Assignment:
Reproduce exactly the lines below from the one containing "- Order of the" through the one containing "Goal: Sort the", including both, and nothing else.

***** Data for this exercise

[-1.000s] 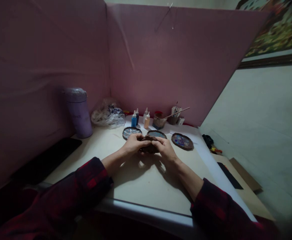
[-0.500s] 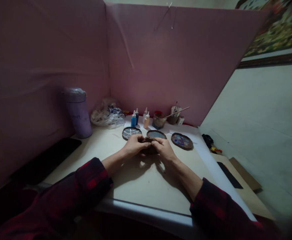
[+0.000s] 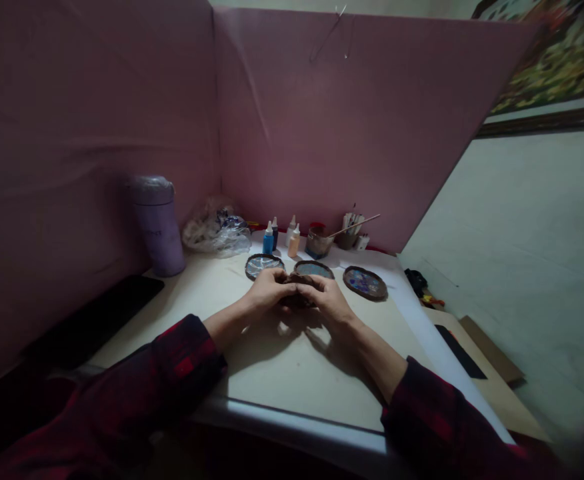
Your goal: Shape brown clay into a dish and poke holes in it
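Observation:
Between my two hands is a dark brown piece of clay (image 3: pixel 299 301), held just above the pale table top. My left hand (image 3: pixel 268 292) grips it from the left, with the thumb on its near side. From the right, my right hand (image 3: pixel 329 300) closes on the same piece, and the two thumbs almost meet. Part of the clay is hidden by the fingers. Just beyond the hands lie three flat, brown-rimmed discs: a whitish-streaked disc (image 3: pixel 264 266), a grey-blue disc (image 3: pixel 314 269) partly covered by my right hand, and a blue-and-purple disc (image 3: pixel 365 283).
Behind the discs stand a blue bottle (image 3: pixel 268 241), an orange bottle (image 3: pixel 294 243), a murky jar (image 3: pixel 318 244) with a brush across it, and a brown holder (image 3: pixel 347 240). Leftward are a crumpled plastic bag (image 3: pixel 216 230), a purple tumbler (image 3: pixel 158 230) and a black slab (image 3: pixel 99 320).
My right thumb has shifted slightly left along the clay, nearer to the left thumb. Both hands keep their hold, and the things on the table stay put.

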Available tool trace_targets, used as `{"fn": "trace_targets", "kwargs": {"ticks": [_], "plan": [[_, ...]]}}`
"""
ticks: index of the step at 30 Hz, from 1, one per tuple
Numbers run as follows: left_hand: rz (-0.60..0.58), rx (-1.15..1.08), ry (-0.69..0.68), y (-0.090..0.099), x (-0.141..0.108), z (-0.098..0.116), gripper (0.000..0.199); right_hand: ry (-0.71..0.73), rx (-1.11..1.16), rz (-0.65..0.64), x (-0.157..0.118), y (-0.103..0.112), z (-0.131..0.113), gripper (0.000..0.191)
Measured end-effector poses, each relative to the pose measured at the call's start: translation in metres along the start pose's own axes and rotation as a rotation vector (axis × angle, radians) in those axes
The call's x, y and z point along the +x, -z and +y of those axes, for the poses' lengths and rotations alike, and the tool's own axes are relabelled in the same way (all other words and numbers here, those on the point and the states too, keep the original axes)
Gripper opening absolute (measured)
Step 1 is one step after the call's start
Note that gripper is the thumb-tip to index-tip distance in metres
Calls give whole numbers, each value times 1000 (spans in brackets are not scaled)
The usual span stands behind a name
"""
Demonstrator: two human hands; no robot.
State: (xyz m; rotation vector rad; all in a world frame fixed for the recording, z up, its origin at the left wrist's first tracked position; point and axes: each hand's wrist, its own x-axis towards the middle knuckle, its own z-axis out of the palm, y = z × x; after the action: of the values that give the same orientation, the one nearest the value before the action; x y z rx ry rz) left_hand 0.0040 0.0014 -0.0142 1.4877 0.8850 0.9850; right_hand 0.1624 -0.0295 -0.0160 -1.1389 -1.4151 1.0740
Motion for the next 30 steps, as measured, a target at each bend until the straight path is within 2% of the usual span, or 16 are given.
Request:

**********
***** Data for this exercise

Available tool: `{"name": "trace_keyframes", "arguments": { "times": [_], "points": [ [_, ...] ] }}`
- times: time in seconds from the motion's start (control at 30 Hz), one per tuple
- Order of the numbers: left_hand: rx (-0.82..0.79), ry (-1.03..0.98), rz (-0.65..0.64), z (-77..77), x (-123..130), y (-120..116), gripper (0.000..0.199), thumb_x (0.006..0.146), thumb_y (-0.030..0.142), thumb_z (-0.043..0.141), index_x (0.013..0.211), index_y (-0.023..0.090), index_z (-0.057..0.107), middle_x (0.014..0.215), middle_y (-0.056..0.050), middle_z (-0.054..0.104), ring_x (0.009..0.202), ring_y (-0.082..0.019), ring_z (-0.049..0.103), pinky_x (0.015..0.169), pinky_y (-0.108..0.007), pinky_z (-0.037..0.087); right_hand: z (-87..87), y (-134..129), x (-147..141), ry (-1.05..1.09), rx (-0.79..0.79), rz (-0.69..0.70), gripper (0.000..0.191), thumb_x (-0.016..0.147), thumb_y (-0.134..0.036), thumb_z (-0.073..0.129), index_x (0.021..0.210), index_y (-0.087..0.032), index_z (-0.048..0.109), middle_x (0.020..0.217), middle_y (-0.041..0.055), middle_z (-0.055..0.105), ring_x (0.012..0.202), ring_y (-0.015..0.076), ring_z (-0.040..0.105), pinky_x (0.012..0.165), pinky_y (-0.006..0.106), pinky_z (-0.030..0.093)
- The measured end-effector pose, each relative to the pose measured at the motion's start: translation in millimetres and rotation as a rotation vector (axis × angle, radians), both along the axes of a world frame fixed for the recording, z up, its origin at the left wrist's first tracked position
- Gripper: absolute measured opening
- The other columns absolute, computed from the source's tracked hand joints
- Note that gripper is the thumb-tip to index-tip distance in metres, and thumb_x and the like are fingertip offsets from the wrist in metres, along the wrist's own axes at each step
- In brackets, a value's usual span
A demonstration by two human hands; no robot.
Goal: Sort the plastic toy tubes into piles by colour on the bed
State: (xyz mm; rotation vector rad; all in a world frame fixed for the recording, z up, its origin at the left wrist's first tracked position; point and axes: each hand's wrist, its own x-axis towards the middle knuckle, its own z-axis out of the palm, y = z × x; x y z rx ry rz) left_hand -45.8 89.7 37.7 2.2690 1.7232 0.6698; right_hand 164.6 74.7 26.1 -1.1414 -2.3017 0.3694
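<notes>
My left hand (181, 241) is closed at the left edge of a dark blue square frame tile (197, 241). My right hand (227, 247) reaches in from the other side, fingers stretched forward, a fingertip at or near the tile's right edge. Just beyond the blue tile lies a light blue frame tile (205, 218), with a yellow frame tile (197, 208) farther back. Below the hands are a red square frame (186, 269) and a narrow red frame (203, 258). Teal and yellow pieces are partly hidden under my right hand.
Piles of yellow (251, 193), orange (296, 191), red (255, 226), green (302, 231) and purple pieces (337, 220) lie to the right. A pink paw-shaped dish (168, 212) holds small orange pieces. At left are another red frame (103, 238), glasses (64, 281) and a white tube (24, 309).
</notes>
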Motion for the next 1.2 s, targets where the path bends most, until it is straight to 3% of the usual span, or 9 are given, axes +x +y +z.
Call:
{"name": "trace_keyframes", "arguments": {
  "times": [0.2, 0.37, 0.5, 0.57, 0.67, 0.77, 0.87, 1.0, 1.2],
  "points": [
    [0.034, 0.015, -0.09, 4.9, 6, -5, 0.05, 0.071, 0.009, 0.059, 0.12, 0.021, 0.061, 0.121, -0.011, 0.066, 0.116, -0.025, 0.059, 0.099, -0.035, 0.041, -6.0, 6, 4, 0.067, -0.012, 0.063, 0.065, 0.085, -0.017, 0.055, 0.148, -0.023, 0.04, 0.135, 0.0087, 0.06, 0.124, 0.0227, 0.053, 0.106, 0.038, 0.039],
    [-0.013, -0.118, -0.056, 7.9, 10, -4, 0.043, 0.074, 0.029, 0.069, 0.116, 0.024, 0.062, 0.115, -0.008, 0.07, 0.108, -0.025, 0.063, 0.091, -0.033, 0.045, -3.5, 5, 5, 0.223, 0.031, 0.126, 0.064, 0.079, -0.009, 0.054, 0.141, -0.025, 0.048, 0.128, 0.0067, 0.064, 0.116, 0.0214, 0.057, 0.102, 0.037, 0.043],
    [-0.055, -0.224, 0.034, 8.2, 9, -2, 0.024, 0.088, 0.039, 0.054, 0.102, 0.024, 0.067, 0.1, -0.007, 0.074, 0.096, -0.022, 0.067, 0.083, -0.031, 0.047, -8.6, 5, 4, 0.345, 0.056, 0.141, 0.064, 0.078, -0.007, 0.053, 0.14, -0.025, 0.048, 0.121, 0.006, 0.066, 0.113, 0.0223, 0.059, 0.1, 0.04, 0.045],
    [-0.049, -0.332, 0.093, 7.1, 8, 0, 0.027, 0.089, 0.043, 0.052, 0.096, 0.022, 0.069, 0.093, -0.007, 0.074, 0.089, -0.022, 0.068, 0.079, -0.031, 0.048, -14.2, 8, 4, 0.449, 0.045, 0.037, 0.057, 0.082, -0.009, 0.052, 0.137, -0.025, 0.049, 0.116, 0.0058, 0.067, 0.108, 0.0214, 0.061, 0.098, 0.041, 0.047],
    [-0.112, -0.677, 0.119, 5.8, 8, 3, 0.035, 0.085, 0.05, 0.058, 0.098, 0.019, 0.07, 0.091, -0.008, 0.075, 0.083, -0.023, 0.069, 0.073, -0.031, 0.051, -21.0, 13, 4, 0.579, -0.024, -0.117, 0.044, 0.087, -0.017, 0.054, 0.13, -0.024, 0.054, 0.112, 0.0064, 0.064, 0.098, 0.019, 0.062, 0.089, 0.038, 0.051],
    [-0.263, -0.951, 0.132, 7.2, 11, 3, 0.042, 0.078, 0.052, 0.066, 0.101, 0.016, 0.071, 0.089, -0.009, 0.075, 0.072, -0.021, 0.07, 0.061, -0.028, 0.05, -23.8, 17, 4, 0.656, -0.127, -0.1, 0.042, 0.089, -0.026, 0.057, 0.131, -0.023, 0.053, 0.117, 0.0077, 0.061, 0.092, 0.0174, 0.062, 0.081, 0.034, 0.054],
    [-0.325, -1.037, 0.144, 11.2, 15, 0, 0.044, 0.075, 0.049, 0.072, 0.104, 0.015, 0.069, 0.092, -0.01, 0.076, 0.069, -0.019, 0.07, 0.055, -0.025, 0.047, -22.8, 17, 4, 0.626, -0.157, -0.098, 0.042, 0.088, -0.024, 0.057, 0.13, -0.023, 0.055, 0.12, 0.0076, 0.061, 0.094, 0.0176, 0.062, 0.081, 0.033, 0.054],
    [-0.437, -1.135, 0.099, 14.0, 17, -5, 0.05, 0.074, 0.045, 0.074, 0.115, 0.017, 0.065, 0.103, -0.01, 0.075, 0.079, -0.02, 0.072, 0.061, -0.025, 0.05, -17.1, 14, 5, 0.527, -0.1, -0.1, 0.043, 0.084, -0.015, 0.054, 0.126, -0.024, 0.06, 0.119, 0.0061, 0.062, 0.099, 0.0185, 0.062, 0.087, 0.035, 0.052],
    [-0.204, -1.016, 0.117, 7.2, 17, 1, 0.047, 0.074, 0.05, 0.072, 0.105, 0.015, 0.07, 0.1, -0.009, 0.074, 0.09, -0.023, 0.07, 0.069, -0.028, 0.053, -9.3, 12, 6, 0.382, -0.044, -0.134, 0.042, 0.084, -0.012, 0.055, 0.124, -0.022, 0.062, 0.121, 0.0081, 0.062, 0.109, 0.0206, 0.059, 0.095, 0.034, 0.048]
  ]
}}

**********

Answer box:
- Order of the numbers: left_hand: rx (-0.82..0.79), ry (-1.03..0.98), rz (-0.65..0.64), z (-77..77), x (-123..130), y (-120..116), gripper (0.000..0.199), thumb_x (0.006..0.146), thumb_y (-0.030..0.142), thumb_z (-0.043..0.141), index_x (0.013..0.211), index_y (-0.023..0.090), index_z (-0.057..0.107), middle_x (0.014..0.215), middle_y (-0.056..0.050), middle_z (-0.054..0.104), ring_x (0.009..0.202), ring_y (-0.082..0.019), ring_z (-0.049..0.103), pinky_x (0.015..0.169), pinky_y (-0.108..0.007), pinky_z (-0.037..0.087); right_hand: z (-87..87), y (-134..129), x (-147..141), ry (-1.05..1.09), rx (-0.79..0.79), rz (-0.69..0.70), gripper (0.000..0.191), thumb_x (-0.016..0.147), thumb_y (-0.134..0.036), thumb_z (-0.073..0.129), index_x (0.021..0.210), index_y (-0.087..0.032), index_z (-0.048..0.109), middle_x (0.020..0.217), middle_y (-0.041..0.055), middle_z (-0.055..0.105), ring_x (0.012..0.202), ring_y (-0.015..0.076), ring_z (-0.040..0.105), pinky_x (0.012..0.165), pinky_y (-0.006..0.106), pinky_z (-0.030..0.093)
- The measured end-effector pose, each relative to the pose measured at the motion's start: translation in millimetres and rotation as a rotation vector (axis × angle, radians), both along the axes of a world frame fixed for the recording, z up, its origin at the left wrist's first tracked position
- Gripper: absolute measured opening
- The other columns absolute, computed from the source's tracked hand joints
- Note that gripper is the thumb-tip to index-tip distance in metres, and thumb_x and the like are fingertip offsets from the wrist in metres, along the wrist's own axes at each step
- In brackets, a value's usual span
A demonstration by two human hands; no robot.
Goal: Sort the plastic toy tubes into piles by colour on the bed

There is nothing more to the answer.